|Written by Paul D. Race for Big Indoor Trains™|
||In 2007, I started posting cleaned-up high-resolution photos of buildings that could be used to make inexpensive backgrounds - or in some cases 3D models for any railroad, even outside, if you use the right materials. The photos have gone around the world, been used in every scale, and (with permission) in more than one virtual world. One was even "borrowed" (without permission) for an American Idol video. So they were a success, but they represented a lot of hard work, and it has been hard getting around to this sort of thing again.
Still, when we spent several days in London and the greater Dublin area recently, I couldn't help but be charmed by many of the buildings we passed.
So I've gotten my "cloning tools" out of mothballs and cleaned up six storefronts that indicate the sort of charm we encountered on street after street after street "across the pond."
As I did before, I squared up each photo, cloned out power lines, electrical boxes, fire hydrants, passers-by, automobiles, flower-pots, street lamp posts, etc., so each file represents something close to a "pure" building facade that you can trick out with your own accessories if desired.
The "Real" Isle of Sodor?
You may feel that there's nothing particularly "Irish" in this collection. I doubt that anyone would feel funny about seeing these on an "American" railroad. But they're part of a pattern of "old country" architecture that would be right at home in Thomas the Tank Engine's world. In fact, if you spend enough time in Ireland, and especially bumming around Irish railroads, you'll start to feel that you're on the Isle of Sodor. Yes, I realize that Thomas and his friends are mostly based on Great Western (British) prototypes and countryside, but that's not as far removed from Irish railroading and countryside as you might think. In other words, if you're a Thomas fan and you want to have towns to go with those stations and roundhouses, these six buildings should steer you in a fairly authentic direction.
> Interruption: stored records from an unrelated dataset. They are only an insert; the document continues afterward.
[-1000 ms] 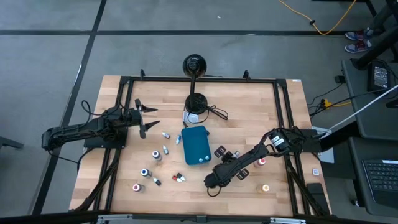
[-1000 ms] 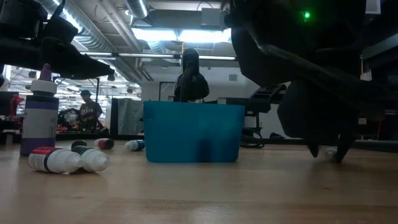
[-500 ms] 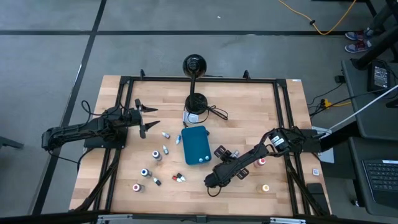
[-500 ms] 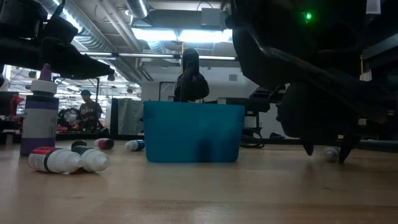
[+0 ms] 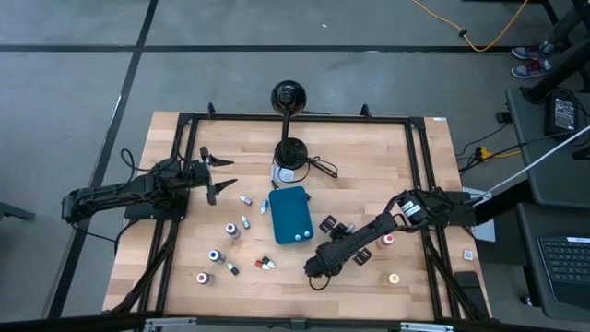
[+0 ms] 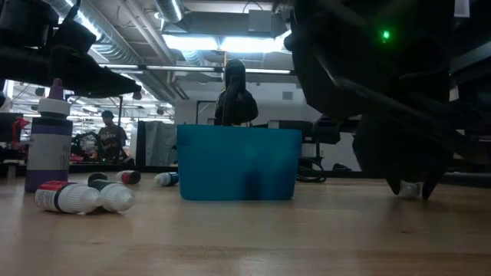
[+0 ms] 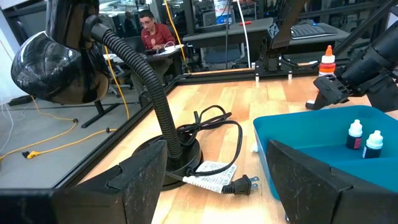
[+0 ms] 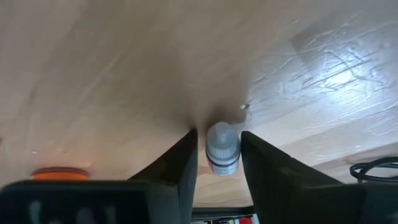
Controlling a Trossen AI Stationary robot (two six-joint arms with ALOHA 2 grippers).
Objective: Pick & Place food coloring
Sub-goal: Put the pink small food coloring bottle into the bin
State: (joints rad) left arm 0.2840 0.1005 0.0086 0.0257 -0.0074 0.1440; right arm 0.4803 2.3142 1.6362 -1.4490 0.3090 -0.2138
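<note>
Small food coloring bottles lie scattered on the wooden table left of the teal tray [image 5: 291,217], among them one red-capped [image 5: 265,265]; two more stand near the right arm [image 5: 394,278]. Two bottles [image 7: 364,138] stand in the tray. My right gripper [image 5: 313,273] is down at the table in front of the tray, shut on a pale-capped bottle [image 8: 222,148]. My left gripper [image 5: 218,175] waits open at the far left, level above the table. My right gripper pinches the small bottle between its two fingers [image 8: 186,163], which stand on either side of its body just below the cap [image 8: 222,163]. The fingers slant down from the table's right side. The bottle [image 6: 409,188] still rests on the table.
A black gooseneck lamp [image 5: 289,97] with its base [image 5: 293,152] and cord stands behind the tray. A purple bottle [image 6: 47,146] stands upright at the left, with two bottles lying beside it [image 6: 84,197]. An orange cap [image 8: 59,173] shows close to my right gripper.
My right gripper has opened wider around the small bottle and then shut on it again, staying in place. The bottle has stayed on the table.
</note>
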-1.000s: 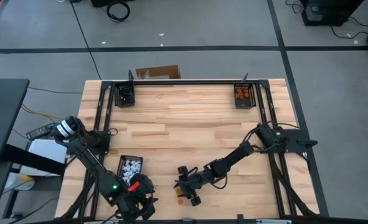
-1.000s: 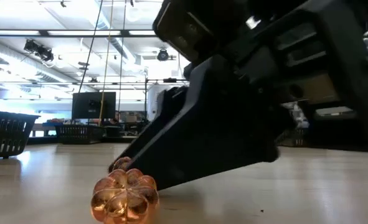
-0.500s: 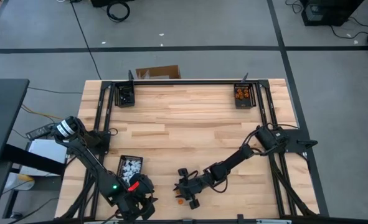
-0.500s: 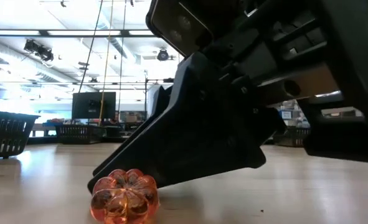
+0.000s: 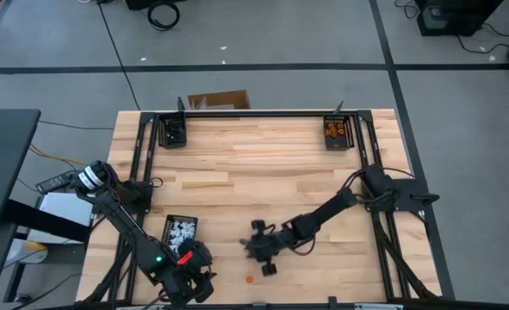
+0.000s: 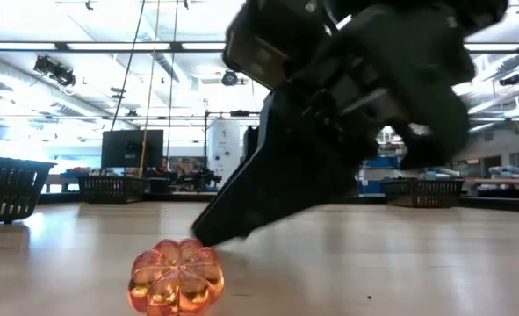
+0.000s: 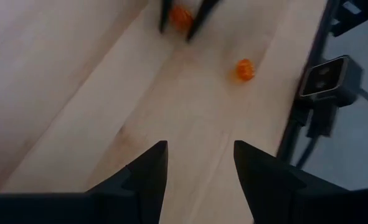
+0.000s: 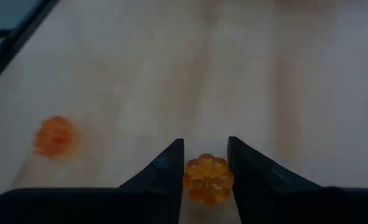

Scales of BuildingsI went to a lot of effort in 2007 to provide really big versions of some of the buildings, the kind you could print off on 11"x17" printers, etc. As far as I know, only two or three people ever took advantage of the oversized graphic files, but a lot of folks asked for smaller versions. Well, these photos are almost all of 2-story versions (and the ones that aren't I converted to 2-story versions for simplicity.) And you can get a printout that's useful for large scale on an 8.5x11" sticker or sheet of paper. So that's as big as I went. Each building is available in five formats:
About The Store FrontsAlthough I captured a few English pubs and many storefronts from other towns that were just as charming as these photos, these represent the "downtown" buildings of the smaller East coast villages fairly well. The "Happy Pear" and "Sweet Shop" were from Greystones; the rest - if I remember correctly - are from Black Rock, where, contrary to Hollywood, we had a good day. Both towns, as well as several towns in between, including Bray, depend on tourism for much of their income. So there's a financial incentive - and in many cases - zoning laws that force the businesses to respect the traditional format of their storefronts. As an indicator, almost none of the lettering on any of the storefronts in the photos is over 40 years old (several cases are closer to 20), but they tend to use old-fashioned lettering to give the impression that the storefront looks the way it did a century or three ago. One exception to this seems to be the multitude of "Chinese" restaurants, which use the kind of fake Chinese lettering you might have seen in American "Chinatowns" a generation ago.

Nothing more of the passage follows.